Christoph Friedrich
Studied B.Sc. Geoinformatics at ifgi / Uni Münster, then M.Sc. Informatics also in Münster. Now working at the Earth Observation Research Cluster / Remote Sensing Department of the University of Würzburg. Got hooked on processing big geodata in the cloud due to being involved in the openEO project while being a student at Edzer Pebesma's group. Now doing the datacube for the AgriSens project.
Sessions
Application-oriented research projects often involve diverse consortium members, from universities to research institutions, to authorities, to domain end users. This requires the integration of very heterogeneous data sources, the facilitation of their combined processing, and the presentation of the results in adequate ways. The challenge here is not only the technical realisation itself, but maybe even more to design solutions catering to this wide user group, balancing feature-richness with easy usability. Data is abundant, and processing plentiful, but it all needs to go the last mile to the final user.

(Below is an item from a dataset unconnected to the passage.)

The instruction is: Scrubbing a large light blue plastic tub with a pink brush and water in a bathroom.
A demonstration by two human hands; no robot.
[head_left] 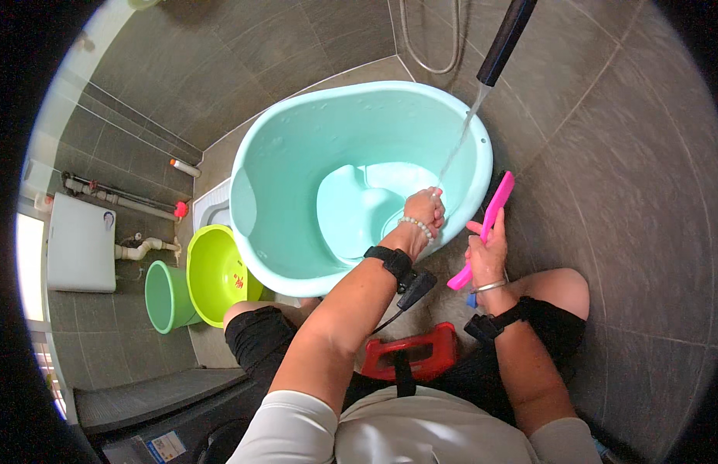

One such research project is “AgriSens DEMMIN 4.0”, which is advancing remote sensing for the digitalisation in agricultural crop production. Thus, the user group includes programmers, domain scientists, as well as farmers. Until now, agriculture is not yet widely taking advantage of EO products. Therefore, the project not only addresses the creation of novel remote-sensing-based application techniques and their implementation, but puts an equally distinct emphasis on the development of an accompanying data integration and visualisation system. In this work, we describe how our architecture – consisting of several pieces of free and open source geo software – closes the gap between data providers and information consumers as it facilitates necessary analysis steps and combines these with adequate presentation to decision makers.
In our IT architecture, we utilise one central datacube to conquer this problem, which acts as a cloud-based geospatial data holding and computation platform. It gathers a multitude of data, ranging from optical and radar raster imagery through weather data to in-situ field measurements, and pre-processes it into an interoperable, analysis-ready state. These resources can then be accessed through APIs for external usage, or computations can be carried out directly on the datacube and the results immediately visualised with tools hosted on the same server.
The whole system is located at the Leibniz Supercomputing Centre of the Bavarian Academy of Sciences and Humanities (LRZ). Apart from utilising the computing resources available there, this also opens up synergies with already-existing projects: We can make use of the enormous amount of EO data that is already available within the LRZ’s “Data Science Storage” and the DLR’s “terrabyte” platform. These storages are directly mounted into our server so that the datacube can access petabytes of imagery without having to duplicate it again, saving costs and emissions.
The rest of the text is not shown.